Task → From the data that follows, set down exactly the lines from the one with "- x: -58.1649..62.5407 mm" through the one with "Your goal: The", counting both. Pictures stay out.

====== Material provided

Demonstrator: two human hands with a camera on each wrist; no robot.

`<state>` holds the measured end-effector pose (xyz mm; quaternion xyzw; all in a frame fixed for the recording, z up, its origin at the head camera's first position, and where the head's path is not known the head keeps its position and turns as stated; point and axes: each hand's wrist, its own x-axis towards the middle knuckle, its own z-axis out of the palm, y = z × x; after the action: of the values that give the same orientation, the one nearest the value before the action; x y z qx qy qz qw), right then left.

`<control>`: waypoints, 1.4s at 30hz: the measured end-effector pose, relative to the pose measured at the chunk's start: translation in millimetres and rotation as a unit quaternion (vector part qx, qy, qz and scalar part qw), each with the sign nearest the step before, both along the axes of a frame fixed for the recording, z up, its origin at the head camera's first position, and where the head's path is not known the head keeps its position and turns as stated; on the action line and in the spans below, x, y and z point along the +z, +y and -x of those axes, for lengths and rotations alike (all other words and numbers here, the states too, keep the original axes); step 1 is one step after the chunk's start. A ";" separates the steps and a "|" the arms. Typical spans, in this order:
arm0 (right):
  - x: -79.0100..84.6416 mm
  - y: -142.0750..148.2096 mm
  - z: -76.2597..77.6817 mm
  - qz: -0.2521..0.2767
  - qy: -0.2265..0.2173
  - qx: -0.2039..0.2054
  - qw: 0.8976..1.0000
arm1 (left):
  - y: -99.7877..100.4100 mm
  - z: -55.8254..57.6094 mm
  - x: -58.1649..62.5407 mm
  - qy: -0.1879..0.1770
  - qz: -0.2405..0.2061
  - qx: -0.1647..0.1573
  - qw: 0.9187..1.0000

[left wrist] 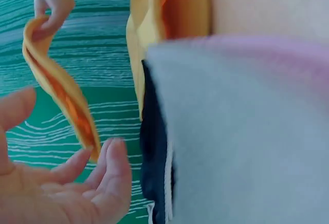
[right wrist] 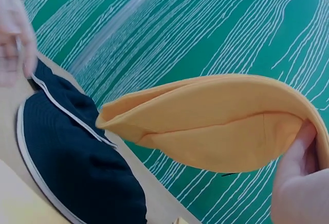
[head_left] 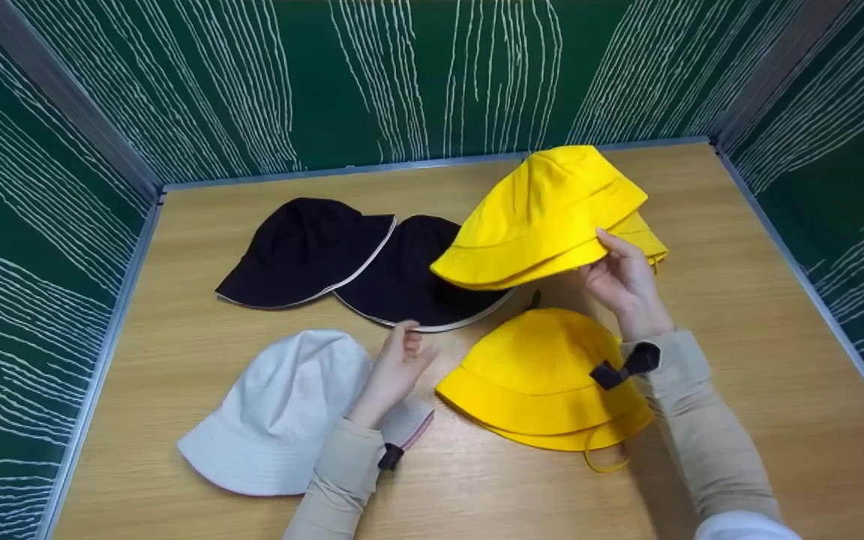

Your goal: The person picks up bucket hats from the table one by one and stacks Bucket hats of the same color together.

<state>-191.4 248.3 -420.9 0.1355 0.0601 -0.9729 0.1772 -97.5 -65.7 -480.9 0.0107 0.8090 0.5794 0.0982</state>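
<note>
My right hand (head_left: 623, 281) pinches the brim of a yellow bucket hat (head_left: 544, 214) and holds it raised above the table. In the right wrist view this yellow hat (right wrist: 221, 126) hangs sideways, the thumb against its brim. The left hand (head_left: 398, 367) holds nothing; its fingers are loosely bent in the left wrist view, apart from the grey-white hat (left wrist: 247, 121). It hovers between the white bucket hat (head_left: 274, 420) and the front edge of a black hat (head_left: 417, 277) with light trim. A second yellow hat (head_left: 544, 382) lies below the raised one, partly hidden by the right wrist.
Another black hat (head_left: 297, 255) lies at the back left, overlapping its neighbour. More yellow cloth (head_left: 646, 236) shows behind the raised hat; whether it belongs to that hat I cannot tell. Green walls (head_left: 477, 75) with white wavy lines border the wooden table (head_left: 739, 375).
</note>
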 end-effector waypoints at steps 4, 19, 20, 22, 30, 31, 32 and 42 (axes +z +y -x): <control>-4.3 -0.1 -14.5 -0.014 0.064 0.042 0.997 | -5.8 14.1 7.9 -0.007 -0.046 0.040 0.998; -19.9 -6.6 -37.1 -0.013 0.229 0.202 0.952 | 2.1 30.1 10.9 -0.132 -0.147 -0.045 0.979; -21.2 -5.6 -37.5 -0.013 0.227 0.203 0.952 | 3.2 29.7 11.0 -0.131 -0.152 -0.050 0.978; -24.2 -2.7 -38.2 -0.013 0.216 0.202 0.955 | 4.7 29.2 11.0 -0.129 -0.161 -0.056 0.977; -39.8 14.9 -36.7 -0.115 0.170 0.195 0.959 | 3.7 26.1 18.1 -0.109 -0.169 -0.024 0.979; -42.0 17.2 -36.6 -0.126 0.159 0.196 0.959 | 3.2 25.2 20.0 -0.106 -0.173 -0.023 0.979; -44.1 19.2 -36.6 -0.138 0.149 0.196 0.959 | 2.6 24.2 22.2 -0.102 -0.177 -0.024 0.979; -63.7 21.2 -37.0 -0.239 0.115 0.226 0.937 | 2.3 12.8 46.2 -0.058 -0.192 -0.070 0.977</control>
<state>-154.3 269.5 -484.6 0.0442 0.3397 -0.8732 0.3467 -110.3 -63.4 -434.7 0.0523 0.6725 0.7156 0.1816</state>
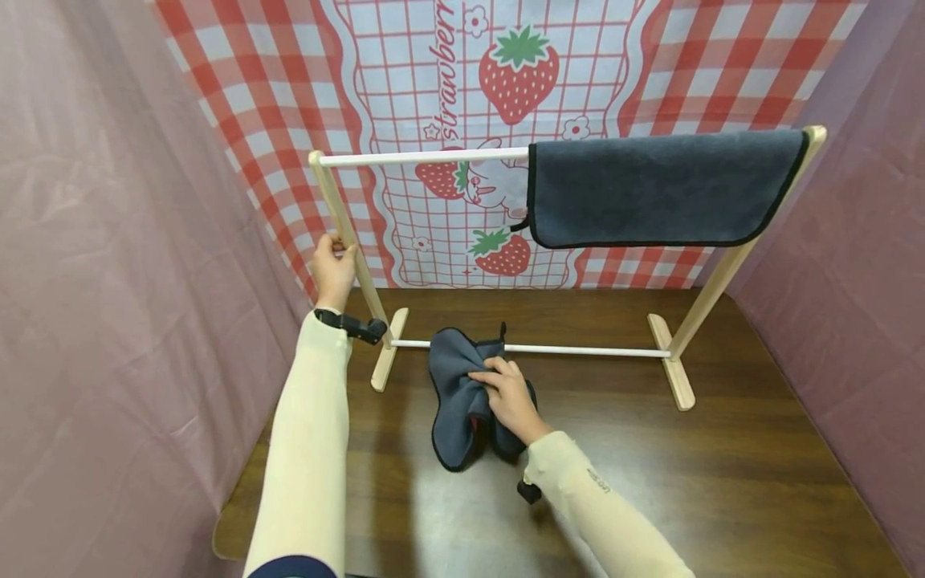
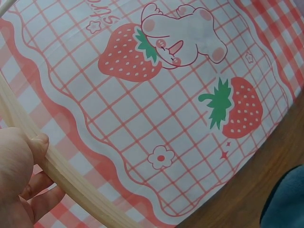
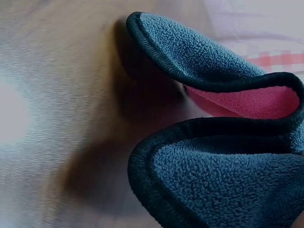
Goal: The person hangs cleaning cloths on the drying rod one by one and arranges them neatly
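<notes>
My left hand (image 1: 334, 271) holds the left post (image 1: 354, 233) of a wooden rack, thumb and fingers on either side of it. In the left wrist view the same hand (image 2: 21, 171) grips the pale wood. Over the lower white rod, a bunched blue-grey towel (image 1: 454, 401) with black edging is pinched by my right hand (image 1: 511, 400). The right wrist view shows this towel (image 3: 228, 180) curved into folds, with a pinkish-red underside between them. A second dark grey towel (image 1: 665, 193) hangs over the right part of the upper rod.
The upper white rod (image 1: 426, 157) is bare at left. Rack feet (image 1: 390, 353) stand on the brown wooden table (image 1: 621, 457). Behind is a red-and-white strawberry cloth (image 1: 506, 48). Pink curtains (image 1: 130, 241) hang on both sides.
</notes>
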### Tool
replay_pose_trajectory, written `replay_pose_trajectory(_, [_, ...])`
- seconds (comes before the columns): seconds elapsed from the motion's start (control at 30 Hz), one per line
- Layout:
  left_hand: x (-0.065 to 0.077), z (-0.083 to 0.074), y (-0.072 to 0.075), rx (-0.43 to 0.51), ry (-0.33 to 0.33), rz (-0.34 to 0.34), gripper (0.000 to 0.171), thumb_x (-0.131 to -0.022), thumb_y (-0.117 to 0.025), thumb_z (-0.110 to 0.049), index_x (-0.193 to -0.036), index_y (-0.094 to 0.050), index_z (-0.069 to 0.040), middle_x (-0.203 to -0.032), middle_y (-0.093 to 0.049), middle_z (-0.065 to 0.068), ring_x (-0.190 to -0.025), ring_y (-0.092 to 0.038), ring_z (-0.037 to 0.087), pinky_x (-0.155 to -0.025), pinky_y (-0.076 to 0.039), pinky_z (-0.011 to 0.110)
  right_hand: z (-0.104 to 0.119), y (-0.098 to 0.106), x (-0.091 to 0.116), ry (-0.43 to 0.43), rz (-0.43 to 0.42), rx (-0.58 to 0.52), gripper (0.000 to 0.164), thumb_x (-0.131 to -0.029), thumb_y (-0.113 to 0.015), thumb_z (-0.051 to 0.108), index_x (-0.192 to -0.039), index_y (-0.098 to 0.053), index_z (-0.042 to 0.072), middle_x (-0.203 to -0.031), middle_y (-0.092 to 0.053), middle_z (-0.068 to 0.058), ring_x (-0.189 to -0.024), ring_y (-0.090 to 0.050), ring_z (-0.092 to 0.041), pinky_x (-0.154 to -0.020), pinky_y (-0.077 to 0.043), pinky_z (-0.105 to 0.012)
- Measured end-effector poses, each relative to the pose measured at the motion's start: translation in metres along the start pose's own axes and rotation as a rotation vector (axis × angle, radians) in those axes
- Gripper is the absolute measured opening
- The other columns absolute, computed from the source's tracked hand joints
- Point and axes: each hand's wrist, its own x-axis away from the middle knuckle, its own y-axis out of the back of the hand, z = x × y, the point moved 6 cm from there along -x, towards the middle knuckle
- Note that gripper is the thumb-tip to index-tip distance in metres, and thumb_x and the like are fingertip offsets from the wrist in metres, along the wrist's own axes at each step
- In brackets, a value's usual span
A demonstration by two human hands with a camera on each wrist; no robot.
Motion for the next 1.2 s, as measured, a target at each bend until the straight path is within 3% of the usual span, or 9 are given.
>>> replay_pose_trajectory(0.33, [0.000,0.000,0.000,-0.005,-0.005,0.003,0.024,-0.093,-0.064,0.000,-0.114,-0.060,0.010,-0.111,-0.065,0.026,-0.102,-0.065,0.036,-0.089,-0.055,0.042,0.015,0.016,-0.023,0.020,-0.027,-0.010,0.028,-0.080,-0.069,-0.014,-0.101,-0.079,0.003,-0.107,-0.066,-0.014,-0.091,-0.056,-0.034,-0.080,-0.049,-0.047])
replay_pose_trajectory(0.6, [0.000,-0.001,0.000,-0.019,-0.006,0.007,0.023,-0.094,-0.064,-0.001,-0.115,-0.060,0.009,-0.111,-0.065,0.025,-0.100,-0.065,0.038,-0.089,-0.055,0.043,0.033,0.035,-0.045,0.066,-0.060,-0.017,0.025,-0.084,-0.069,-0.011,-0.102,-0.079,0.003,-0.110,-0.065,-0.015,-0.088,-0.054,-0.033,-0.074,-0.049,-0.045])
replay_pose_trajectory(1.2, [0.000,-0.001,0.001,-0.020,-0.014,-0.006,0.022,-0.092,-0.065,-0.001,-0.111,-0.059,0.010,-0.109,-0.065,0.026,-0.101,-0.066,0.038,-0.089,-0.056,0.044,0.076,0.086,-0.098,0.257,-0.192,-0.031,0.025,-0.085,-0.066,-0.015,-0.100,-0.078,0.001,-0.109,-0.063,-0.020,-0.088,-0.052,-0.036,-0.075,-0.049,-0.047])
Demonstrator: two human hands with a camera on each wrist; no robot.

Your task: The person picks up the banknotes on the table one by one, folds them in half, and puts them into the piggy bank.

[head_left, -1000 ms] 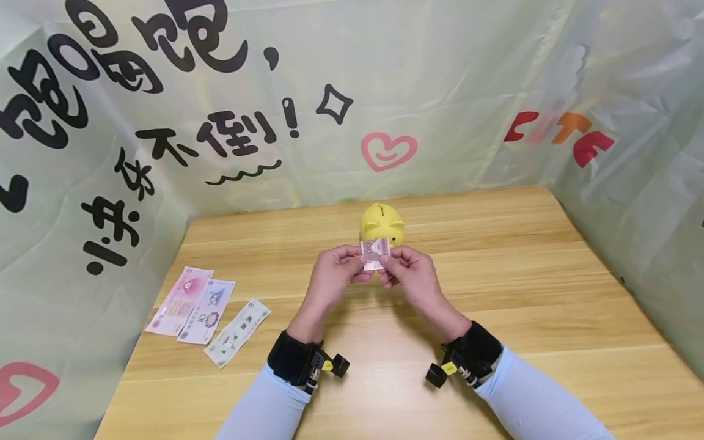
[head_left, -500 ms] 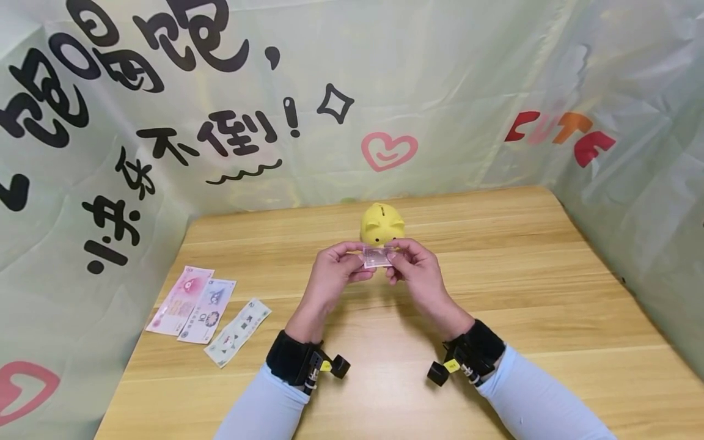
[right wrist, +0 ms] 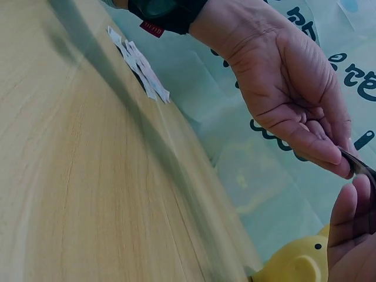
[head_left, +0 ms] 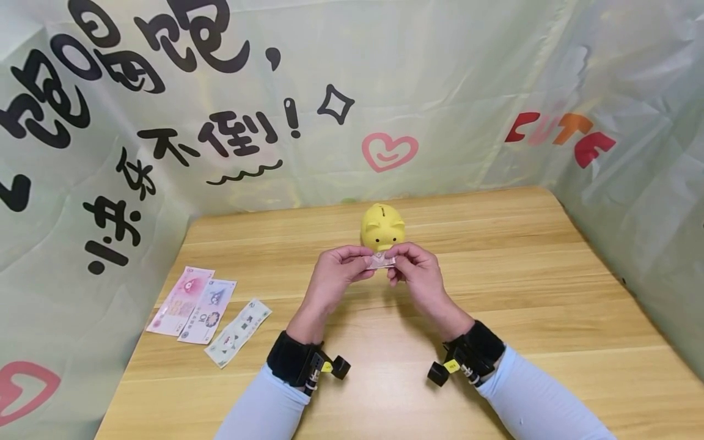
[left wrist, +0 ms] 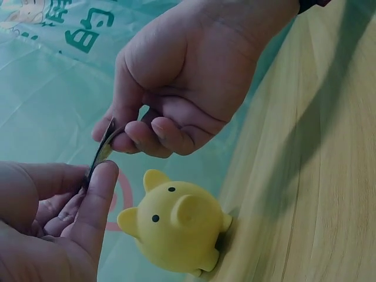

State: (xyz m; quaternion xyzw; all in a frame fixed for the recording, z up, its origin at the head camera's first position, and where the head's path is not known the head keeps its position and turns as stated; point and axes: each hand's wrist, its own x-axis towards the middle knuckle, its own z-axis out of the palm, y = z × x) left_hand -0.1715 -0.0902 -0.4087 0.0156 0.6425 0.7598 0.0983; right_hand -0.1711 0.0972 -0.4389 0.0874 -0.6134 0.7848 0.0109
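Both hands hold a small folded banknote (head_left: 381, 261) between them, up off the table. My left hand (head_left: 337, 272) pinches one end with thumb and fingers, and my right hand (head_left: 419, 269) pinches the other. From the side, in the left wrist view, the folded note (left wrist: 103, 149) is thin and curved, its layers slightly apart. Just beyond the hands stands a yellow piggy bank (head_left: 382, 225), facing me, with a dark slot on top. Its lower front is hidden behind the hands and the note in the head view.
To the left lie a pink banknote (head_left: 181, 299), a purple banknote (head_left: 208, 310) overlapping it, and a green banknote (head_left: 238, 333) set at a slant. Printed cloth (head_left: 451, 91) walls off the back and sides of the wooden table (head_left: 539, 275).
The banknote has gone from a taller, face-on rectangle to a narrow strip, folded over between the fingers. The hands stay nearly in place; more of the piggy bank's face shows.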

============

Written solution →
  - x: -58.1649..62.5407 mm
  - qy: -0.1879..0.1770
  - qz: -0.2405..0.2061
  - qx: -0.1647..0.1573
  - qw: 0.9187..1.0000

[left wrist] 
[right wrist] 
[head_left] 

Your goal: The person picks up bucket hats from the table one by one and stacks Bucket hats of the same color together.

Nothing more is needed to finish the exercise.